__Aim of the task__. In the material below, find all lines with the string "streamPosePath" and copy them.

-- Data below follows --

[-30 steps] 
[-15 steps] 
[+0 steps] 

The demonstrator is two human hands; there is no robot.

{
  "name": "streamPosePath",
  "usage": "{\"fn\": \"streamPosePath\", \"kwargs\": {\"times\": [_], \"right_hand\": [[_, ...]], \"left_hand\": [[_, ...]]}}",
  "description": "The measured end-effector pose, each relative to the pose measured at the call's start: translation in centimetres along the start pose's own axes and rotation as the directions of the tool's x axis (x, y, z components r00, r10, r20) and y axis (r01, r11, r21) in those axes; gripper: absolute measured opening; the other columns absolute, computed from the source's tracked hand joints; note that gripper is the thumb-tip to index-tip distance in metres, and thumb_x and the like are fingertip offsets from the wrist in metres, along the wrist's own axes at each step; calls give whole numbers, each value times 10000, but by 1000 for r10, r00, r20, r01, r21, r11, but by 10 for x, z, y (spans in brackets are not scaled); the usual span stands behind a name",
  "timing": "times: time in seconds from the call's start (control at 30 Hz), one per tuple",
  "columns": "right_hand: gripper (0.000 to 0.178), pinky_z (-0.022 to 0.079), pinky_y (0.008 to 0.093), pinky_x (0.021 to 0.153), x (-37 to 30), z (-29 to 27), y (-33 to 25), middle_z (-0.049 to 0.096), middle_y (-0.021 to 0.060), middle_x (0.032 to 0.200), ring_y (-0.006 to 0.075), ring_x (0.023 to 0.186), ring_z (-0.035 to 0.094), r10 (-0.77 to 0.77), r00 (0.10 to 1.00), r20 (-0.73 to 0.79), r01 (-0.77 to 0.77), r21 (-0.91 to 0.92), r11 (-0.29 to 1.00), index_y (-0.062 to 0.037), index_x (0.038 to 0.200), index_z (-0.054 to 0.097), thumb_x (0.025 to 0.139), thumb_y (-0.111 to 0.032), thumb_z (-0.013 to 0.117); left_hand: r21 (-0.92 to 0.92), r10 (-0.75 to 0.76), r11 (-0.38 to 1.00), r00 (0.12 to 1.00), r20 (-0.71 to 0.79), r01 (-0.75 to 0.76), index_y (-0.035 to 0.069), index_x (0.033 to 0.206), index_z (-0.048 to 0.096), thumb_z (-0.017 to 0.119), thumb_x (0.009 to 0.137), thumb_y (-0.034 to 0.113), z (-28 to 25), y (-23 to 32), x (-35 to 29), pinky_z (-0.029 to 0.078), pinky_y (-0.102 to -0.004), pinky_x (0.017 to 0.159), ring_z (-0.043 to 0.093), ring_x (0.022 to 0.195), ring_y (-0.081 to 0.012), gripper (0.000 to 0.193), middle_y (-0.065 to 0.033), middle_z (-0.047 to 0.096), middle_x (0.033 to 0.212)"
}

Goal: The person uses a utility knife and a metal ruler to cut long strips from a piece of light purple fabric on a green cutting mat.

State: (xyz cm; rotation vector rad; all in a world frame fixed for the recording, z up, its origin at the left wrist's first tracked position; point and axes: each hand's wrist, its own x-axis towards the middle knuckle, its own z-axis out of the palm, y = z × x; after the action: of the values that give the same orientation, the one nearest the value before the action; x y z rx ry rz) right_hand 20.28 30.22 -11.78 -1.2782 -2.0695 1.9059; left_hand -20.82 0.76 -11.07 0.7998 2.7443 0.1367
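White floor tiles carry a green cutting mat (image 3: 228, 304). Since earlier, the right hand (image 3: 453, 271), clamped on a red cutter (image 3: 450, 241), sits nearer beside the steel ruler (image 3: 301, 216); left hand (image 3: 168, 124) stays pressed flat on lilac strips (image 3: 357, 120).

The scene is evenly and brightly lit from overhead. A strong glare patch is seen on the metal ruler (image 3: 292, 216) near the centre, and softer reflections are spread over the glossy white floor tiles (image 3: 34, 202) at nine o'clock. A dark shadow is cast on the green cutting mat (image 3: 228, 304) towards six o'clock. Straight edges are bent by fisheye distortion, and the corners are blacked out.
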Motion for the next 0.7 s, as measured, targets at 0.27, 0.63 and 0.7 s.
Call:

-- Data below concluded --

__Answer for the task__.
  "name": "streamPosePath",
  "usage": "{\"fn\": \"streamPosePath\", \"kwargs\": {\"times\": [_], \"right_hand\": [[_, ...]], \"left_hand\": [[_, ...]]}}",

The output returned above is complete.